Slightly more advanced notebook that fits the restaurants revenue data sets using RFR with a grid optimal parameters searching

Import libraries and prepare the data


In [1]:
## Similar to Regressors_simple...

import pandas as pd
import numpy as np
import csv as csv
from datetime import datetime
from sklearn.ensemble import RandomForestRegressor
from sklearn.preprocessing import LabelEncoder  
import scipy as sp
import re
import sklearn
from sklearn.cross_validation import train_test_split,cross_val_score
from sklearn.preprocessing import StandardScaler
from sklearn import metrics
import matplotlib 
from matplotlib import pyplot as plt
from sklearn.ensemble import GradientBoostingClassifier  #GBM algorithm
from sklearn.ensemble import GradientBoostingRegressor  #GBM algorithm
from sklearn import cross_validation, metrics   #Additional scklearn functions
from sklearn.grid_search import GridSearchCV   #Perforing grid search
from sklearn.svm import SVR


%matplotlib inline

trainData = pd.read_csv('data/train.csv', header=0, parse_dates = [1])
testData = pd.read_csv('data/test.csv', header=0, parse_dates = [1])
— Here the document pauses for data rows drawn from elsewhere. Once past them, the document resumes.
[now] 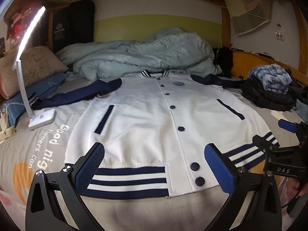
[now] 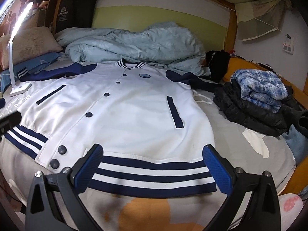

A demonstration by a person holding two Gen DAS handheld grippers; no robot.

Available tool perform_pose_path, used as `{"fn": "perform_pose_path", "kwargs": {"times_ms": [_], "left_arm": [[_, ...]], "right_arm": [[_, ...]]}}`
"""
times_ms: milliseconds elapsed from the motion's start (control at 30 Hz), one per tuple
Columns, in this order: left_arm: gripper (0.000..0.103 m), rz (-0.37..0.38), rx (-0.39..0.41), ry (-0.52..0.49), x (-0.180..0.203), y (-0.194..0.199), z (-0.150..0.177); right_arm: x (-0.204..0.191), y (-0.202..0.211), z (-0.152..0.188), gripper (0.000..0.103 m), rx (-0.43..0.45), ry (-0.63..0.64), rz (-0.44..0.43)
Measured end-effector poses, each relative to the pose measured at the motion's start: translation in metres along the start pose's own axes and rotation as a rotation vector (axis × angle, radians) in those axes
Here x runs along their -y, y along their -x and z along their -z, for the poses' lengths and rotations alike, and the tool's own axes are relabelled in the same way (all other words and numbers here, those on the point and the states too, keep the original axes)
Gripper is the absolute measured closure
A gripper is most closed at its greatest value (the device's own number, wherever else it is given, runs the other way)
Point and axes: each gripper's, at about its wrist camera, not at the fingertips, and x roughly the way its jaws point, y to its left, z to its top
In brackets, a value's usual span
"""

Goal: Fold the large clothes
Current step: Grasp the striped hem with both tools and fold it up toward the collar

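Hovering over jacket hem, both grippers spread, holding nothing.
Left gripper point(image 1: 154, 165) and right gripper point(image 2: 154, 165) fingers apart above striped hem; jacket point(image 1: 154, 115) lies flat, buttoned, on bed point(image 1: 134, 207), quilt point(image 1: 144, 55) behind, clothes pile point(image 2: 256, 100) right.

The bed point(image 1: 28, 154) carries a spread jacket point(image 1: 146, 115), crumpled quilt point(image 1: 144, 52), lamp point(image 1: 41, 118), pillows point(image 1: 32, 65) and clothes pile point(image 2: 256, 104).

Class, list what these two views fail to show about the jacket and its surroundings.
- White and navy varsity jacket: its right sleeve end, hidden behind the dark clothes pile, right view.
- Round chest badge: wording too small.
- Black bag: print too small to read, left view.
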Motion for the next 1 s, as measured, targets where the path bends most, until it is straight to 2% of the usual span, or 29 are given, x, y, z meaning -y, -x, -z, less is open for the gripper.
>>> {"fn": "perform_pose_path", "kwargs": {"times_ms": [100, 300, 400, 433, 500, 567, 633, 700, 733, 767, 867, 933, 1000], "left_arm": [[0.000, 0.013, -0.022, 0.003, 0.000, -0.001, 0.000], [0.000, -0.012, -0.041, -0.018, 0.004, -0.005, 0.000], [0.000, -0.025, -0.086, -0.021, 0.003, -0.014, 0.003], [0.000, -0.035, -0.103, -0.026, 0.003, -0.018, 0.005], [0.000, -0.051, -0.127, -0.040, 0.005, -0.023, 0.008], [0.000, -0.042, -0.165, -0.068, 0.008, -0.030, 0.012], [0.000, 0.030, -0.250, -0.138, 0.018, -0.040, 0.019], [0.000, 0.049, -0.299, -0.223, 0.032, -0.048, 0.031], [0.000, 0.025, -0.303, -0.273, 0.038, -0.050, 0.035], [0.000, -0.033, -0.292, -0.334, 0.044, -0.052, 0.040], [0.000, -0.147, -0.291, -0.429, 0.048, -0.062, 0.053], [0.000, -0.174, -0.309, -0.435, 0.047, -0.070, 0.061], [0.000, -0.172, -0.312, -0.423, 0.045, -0.070, 0.059]], "right_arm": [[0.002, 0.001, 0.001, 0.000, 0.001, -0.010, -0.005], [0.000, -0.002, 0.003, 0.000, -0.032, -0.001, -0.042], [-0.014, -0.016, 0.011, 0.000, -0.144, 0.073, -0.116], [-0.025, -0.027, 0.018, 0.000, -0.222, 0.140, -0.133], [-0.039, -0.035, 0.031, 0.000, -0.275, 0.232, -0.116], [-0.051, -0.033, 0.038, 0.000, -0.249, 0.310, -0.084], [-0.059, -0.029, 0.041, 0.000, -0.222, 0.358, -0.078], [-0.061, -0.030, 0.043, 0.000, -0.229, 0.370, -0.078], [-0.059, -0.033, 0.043, 0.000, -0.246, 0.363, -0.083], [-0.055, -0.036, 0.042, 0.000, -0.262, 0.350, -0.098], [-0.033, -0.047, 0.035, 0.000, -0.311, 0.280, -0.122], [-0.018, -0.054, 0.032, 0.000, -0.327, 0.195, -0.123], [-0.010, -0.057, 0.031, 0.000, -0.319, 0.157, -0.060]]}}
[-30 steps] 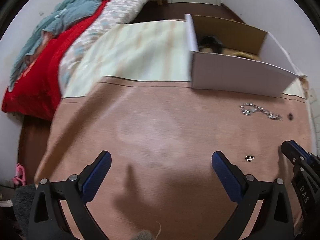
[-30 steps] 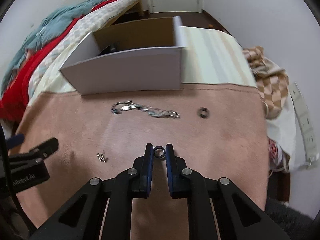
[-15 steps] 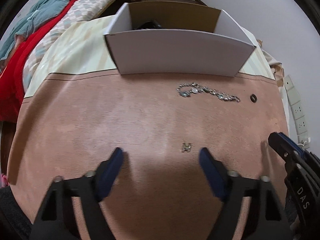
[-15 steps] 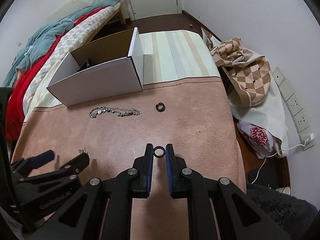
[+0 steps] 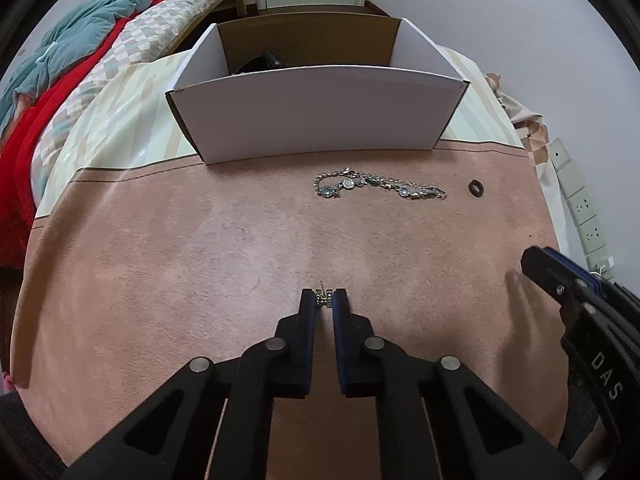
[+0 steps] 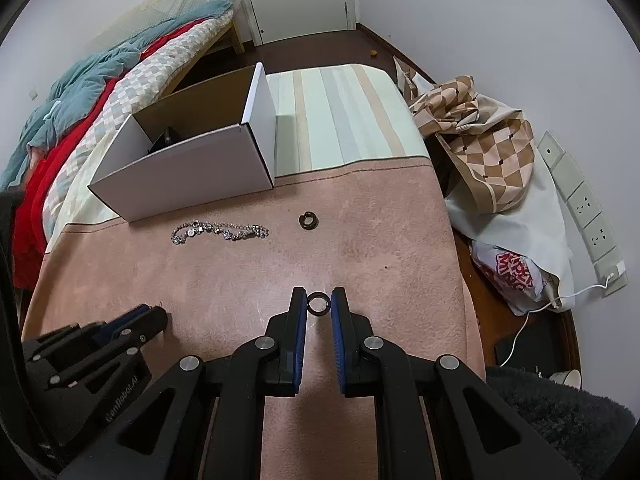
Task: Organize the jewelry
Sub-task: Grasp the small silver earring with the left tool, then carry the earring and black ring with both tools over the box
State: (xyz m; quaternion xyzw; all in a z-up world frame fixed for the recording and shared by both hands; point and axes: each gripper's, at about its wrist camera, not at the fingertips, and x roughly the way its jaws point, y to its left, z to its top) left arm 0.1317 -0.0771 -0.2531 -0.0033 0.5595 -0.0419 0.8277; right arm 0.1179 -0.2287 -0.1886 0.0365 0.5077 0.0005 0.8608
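The left gripper (image 5: 324,300) has its two blue-padded fingers pinched on a small sparkly metal earring (image 5: 323,298), held at the very tips just over the pinkish-brown suede-like cloth (image 5: 200,248) that covers the table. The right gripper (image 6: 319,304) is likewise closed on a small dark ring (image 6: 319,304), which sits upright between its fingertips (the hoop faces the camera). Farther out on the cloth lies a silver chain bracelet with pale blue stones (image 5: 376,186), stretched roughly sideways, and just to its right, apart from it, a second small dark ring (image 5: 476,188). Behind both stands an open white cardboard box with a brown inside (image 5: 316,116), resting on the striped pale fabric (image 6: 340,112) near the cloth's far seam; something black (image 5: 260,62) lies within it, too hidden to identify. In the right wrist view the left gripper shows at the lower left.
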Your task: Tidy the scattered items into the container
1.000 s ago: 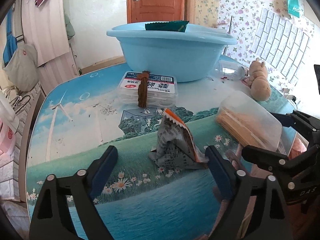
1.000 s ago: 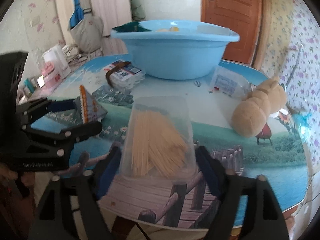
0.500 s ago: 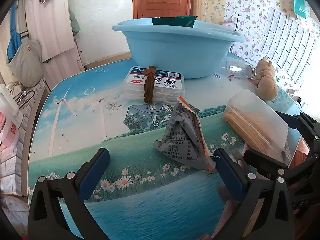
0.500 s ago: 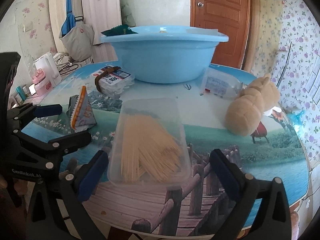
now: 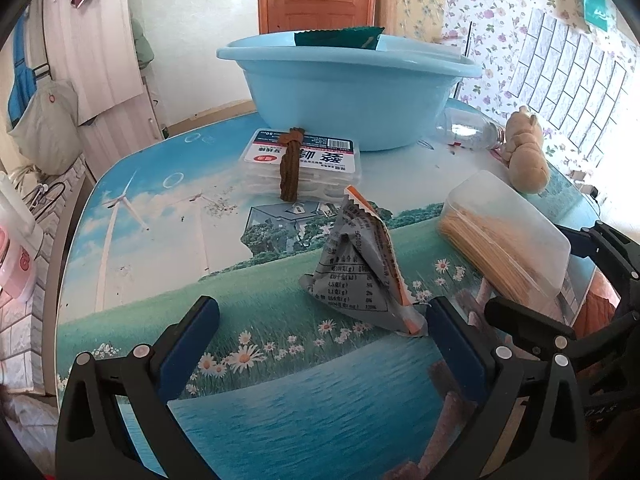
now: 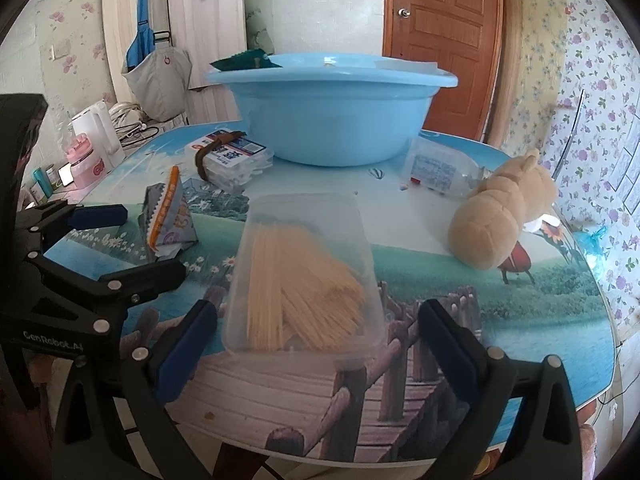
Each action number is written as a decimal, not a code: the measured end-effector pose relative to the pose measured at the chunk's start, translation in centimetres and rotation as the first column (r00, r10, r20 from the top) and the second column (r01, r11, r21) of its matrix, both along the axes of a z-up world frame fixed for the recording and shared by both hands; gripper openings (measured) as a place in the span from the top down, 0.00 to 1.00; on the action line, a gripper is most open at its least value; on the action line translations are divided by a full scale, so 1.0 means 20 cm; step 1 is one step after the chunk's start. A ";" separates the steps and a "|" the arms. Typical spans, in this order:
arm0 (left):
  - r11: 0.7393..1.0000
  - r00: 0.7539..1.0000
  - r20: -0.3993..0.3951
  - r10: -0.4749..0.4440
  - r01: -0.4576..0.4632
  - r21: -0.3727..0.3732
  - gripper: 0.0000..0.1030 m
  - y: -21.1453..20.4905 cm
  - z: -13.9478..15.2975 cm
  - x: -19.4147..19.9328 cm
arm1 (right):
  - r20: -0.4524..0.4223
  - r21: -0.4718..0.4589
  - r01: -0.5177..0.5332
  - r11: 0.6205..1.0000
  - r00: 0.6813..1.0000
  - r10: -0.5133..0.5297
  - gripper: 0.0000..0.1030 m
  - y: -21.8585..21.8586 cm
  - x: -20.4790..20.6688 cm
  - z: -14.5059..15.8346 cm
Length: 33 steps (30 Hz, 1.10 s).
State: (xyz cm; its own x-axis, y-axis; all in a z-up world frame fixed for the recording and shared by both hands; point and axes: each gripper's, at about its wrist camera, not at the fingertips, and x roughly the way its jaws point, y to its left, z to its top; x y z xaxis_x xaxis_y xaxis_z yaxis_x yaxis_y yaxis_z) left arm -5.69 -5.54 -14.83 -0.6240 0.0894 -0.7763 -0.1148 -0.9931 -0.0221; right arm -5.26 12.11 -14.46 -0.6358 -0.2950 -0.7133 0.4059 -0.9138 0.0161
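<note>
Your left hand-held gripper [image 5: 320,324] pointed steeply down at the worktop [image 5: 132,240] with its jaws spread wide, having just been opening. Nothing was gripped: the grey and orange snack packet [image 5: 360,264] stood just ahead of the right fingertip [image 5: 440,312], its near corner at that pad, too close to tell whether they touched.

Your right hand-held gripper [image 6: 316,320] was angled down likewise, jaws wide apart. They had opened and then eased in slightly. The clear box of toothpicks [image 6: 304,276] lay between the fingertips, its near end inside the gap, with space on both sides and neither pad pressing it.

The two tools sat side by side at the near edge, the left one visible at the left of the right wrist view.

The blue basin [image 6: 332,112] stood at the far side with a dark green packet [image 5: 338,37] on its rim. Near it, from left to right, lay:
- a floss-pick box [image 5: 304,160] with a brown band
- a clear bottle [image 6: 440,172]
- a plush toy [image 6: 500,212]
</note>
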 end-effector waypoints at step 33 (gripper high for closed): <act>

# Replace 'Open Date' by a feature representing the age of the resturant in years
# Replace 'Type', 'City' and 'City Group' by integer indicators 
trainData['Open Date'] = (datetime.now() - trainData['Open Date']).astype('timedelta64[D]') / 365   
trainData['Type'] = LabelEncoder().fit_transform(trainData['Type'])
trainData['City Group'] = LabelEncoder().fit_transform(trainData['City Group'])
trainData['City'] = LabelEncoder().fit_transform(trainData['City'])
# Separate the Y array
Y_train = trainData['revenue']
# Drop the Id and Y variable to create the finale X array to be fitted
X_train = trainData.drop(['Id','revenue'], axis=1) 


# Same for Test data
testData['Open Date'] = (datetime.now() - testData['Open Date']).astype('timedelta64[D]') / 365   
testData['Type'] = LabelEncoder().fit_transform(testData['Type'])
testData['City Group'] = LabelEncoder().fit_transform(testData['City Group'])
testData['City'] = LabelEncoder().fit_transform(testData['City'])
ids = testData['Id'].values
testData = testData.drop(['Id'], axis=1)


/opt/local/Library/Frameworks/Python.framework/Versions/2.7/lib/python2.7/site-packages/sklearn/cross_validation.py:42: DeprecationWarning: This module has been deprecated in favor of the model_selection module into which all the refactored classes and functions are moved. Also note that the interface of the new CV iterators are different from that of this module. This module will be removed in 0.20.
  "This module will be removed in 0.20.", DeprecationWarning)
/Users/chelsea/miniconda2/lib/python2.7/site-packages/matplotlib/font_manager.py:273: UserWarning: Matplotlib is building the font cache using fc-list. This may take a moment.
  warnings.warn('Matplotlib is building the font cache using fc-list. This may take a moment.')
/opt/local/Library/Frameworks/Python.framework/Versions/2.7/lib/python2.7/site-packages/sklearn/grid_search.py:43: DeprecationWarning: This module has been deprecated in favor of the model_selection module into which all the refactored classes and functions are moved. This module will be removed in 0.20.
  DeprecationWarning)

Grid search the parameters space and fit a Random Forest


In [2]:
# Define the parameters grid to search
param_grid = {'n_estimators':[100,1000],
'max_depth': [1,2,4],
'min_samples_leaf': [1, 3, 5],
'max_features': [1.0, 0.3, 0.1]}
est = RandomForestRegressor()
gs_cv = GridSearchCV(est, param_grid,n_jobs=-1, cv=10).fit(X_train, Y_train)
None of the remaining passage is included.